→ **Stored data**
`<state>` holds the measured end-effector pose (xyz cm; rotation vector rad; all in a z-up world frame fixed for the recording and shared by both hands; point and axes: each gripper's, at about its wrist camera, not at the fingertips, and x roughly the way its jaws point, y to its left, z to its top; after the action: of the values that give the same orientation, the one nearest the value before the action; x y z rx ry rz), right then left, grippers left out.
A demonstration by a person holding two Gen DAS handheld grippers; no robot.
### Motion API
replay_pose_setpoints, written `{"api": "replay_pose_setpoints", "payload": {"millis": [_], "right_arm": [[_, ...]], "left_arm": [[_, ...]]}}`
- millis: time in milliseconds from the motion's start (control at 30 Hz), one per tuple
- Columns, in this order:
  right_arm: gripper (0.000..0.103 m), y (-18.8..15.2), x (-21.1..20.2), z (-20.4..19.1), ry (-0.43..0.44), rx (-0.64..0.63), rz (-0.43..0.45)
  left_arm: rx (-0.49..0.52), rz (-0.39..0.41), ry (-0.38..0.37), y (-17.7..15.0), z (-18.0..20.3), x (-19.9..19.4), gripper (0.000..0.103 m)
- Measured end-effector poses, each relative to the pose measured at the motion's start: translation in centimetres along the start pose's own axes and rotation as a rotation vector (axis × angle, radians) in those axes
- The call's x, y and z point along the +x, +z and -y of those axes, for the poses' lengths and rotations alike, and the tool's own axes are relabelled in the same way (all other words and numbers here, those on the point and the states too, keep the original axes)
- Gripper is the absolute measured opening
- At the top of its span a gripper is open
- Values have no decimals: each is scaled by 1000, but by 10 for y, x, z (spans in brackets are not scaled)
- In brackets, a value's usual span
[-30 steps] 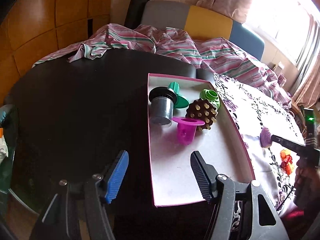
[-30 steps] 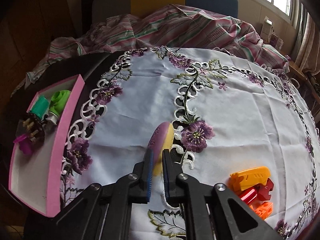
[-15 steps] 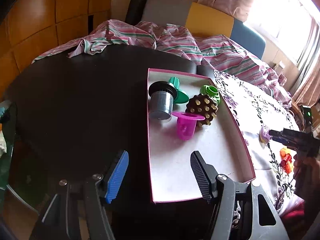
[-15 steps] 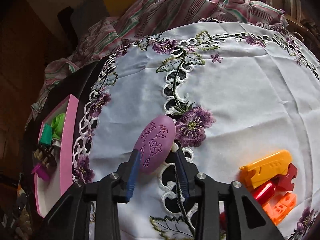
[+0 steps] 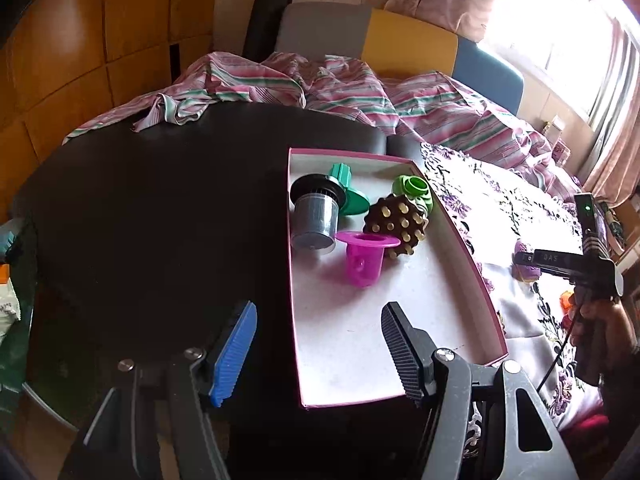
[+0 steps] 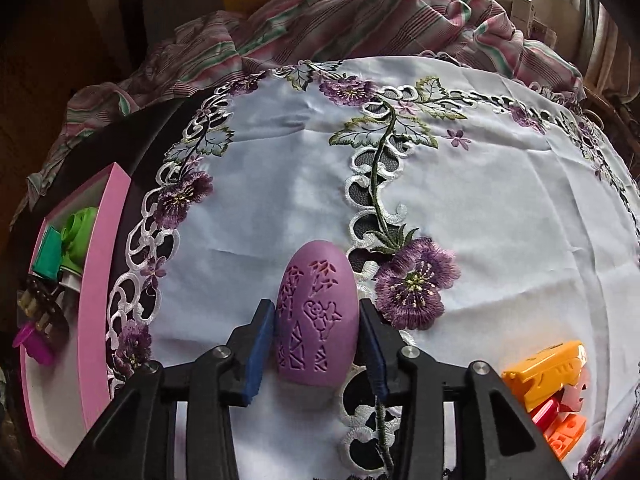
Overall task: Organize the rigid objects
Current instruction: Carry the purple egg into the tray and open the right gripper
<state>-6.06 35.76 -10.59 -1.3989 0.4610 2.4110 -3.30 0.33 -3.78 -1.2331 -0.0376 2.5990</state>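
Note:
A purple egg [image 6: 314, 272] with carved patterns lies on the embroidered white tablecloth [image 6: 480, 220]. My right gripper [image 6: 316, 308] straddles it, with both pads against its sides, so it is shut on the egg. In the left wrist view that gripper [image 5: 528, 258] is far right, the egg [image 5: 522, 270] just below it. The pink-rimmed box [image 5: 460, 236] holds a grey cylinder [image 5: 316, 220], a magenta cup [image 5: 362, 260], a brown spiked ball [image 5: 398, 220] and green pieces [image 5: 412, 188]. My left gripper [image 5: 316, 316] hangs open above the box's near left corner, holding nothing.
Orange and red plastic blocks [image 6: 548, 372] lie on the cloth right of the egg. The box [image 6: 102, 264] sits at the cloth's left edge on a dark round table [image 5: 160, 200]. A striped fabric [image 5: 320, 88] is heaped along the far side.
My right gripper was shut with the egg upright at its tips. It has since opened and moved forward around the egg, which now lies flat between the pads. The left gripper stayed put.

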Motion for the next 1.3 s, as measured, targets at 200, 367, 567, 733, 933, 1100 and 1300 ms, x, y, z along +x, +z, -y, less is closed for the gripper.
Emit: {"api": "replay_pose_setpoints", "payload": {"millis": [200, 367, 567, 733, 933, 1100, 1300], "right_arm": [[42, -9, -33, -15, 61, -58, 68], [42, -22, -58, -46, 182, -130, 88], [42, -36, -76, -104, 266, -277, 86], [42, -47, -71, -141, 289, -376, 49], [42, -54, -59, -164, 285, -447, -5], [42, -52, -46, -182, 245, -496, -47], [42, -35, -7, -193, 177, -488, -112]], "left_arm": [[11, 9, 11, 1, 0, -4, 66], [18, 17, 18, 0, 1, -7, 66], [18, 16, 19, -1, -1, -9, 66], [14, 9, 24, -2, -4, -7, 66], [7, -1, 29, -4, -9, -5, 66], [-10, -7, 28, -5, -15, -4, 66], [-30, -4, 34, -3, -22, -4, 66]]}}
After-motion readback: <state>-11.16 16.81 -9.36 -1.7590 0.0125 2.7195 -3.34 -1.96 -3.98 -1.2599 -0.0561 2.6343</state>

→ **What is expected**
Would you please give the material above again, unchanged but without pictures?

→ **Task output**
`<state>` holds the measured end-effector pose (xyz cm; rotation vector rad; all in a z-up world frame fixed for the recording and shared by both hands; point and axes: each gripper's, at about its wrist camera, not at the fingertips, and x roughly the way its jaws point, y to its left, z to its top; after the action: of the values that give the same orientation, the one nearest the value before the action; x y z rx ry rz), right then left, grippers left out.
A demonstration by a person holding two Gen DAS handheld grippers; no robot.
### Motion API
replay_pose_setpoints, written `{"api": "replay_pose_setpoints", "payload": {"millis": [_], "right_arm": [[_, ...]], "left_arm": [[_, ...]]}}`
- millis: time in milliseconds from the motion's start (control at 30 Hz), one per tuple
- Columns, in this order:
  right_arm: gripper (0.000..0.103 m), y (-18.8..15.2), x (-21.1..20.2), z (-20.4..19.1), ry (-0.43..0.44), rx (-0.64..0.63), rz (-0.43..0.45)
  left_arm: rx (-0.49..0.52), rz (-0.39..0.41), ry (-0.38..0.37), y (-17.7..15.0), z (-18.0..20.3), x (-19.9..19.4), gripper (0.000..0.103 m)
- Measured end-effector poses, each relative to the pose measured at the motion's start: translation in centimetres along the start pose's own axes and rotation as a rotation vector (axis × angle, radians) in those axes
- The call's x, y and z point along the +x, +z and -y of those axes, for the poses' lengths and rotations alike, and the tool's own axes are relabelled in the same way (all other words and numbers here, those on the point and the states too, keep the original axes)
- Gripper is the absolute measured opening
- At the top of its span a gripper is open
- Values have no decimals: each is scaled by 1000, but by 10 for y, x, z (spans in brackets are not scaled)
- In brackets, a value's usual span
[-30 steps] 
[-30 steps] 
[-15 steps] 
[-15 steps] 
[+0 steps] 
[+0 steps] 
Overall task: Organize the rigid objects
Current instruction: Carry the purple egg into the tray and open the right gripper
<state>-6.06 35.76 -10.59 -1.3989 0.4610 2.4110 -3.30 0.33 -3.78 -1.2331 -0.0376 2.5990</state>
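Note:
A purple egg [image 6: 314, 272] with carved patterns lies on the embroidered white tablecloth [image 6: 480, 220]. My right gripper [image 6: 316, 308] straddles it, with both pads against its sides, so it is shut on the egg. In the left wrist view that gripper [image 5: 528, 258] is far right, the egg [image 5: 522, 270] just below it. The pink-rimmed box [image 5: 460, 236] holds a grey cylinder [image 5: 316, 220], a magenta cup [image 5: 362, 260], a brown spiked ball [image 5: 398, 220] and green pieces [image 5: 412, 188]. My left gripper [image 5: 316, 316] hangs open above the box's near left corner, holding nothing.
Orange and red plastic blocks [image 6: 548, 372] lie on the cloth right of the egg. The box [image 6: 102, 264] sits at the cloth's left edge on a dark round table [image 5: 160, 200]. A striped fabric [image 5: 320, 88] is heaped along the far side.
My right gripper was shut with the egg upright at its tips. It has since opened and moved forward around the egg, which now lies flat between the pads. The left gripper stayed put.
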
Motion for the next 1.3 s, as measured, targets at 200, 367, 567, 733, 933, 1100 and 1300 ms, x, y, z along +x, +z, -y, less is closed for the gripper.
Emit: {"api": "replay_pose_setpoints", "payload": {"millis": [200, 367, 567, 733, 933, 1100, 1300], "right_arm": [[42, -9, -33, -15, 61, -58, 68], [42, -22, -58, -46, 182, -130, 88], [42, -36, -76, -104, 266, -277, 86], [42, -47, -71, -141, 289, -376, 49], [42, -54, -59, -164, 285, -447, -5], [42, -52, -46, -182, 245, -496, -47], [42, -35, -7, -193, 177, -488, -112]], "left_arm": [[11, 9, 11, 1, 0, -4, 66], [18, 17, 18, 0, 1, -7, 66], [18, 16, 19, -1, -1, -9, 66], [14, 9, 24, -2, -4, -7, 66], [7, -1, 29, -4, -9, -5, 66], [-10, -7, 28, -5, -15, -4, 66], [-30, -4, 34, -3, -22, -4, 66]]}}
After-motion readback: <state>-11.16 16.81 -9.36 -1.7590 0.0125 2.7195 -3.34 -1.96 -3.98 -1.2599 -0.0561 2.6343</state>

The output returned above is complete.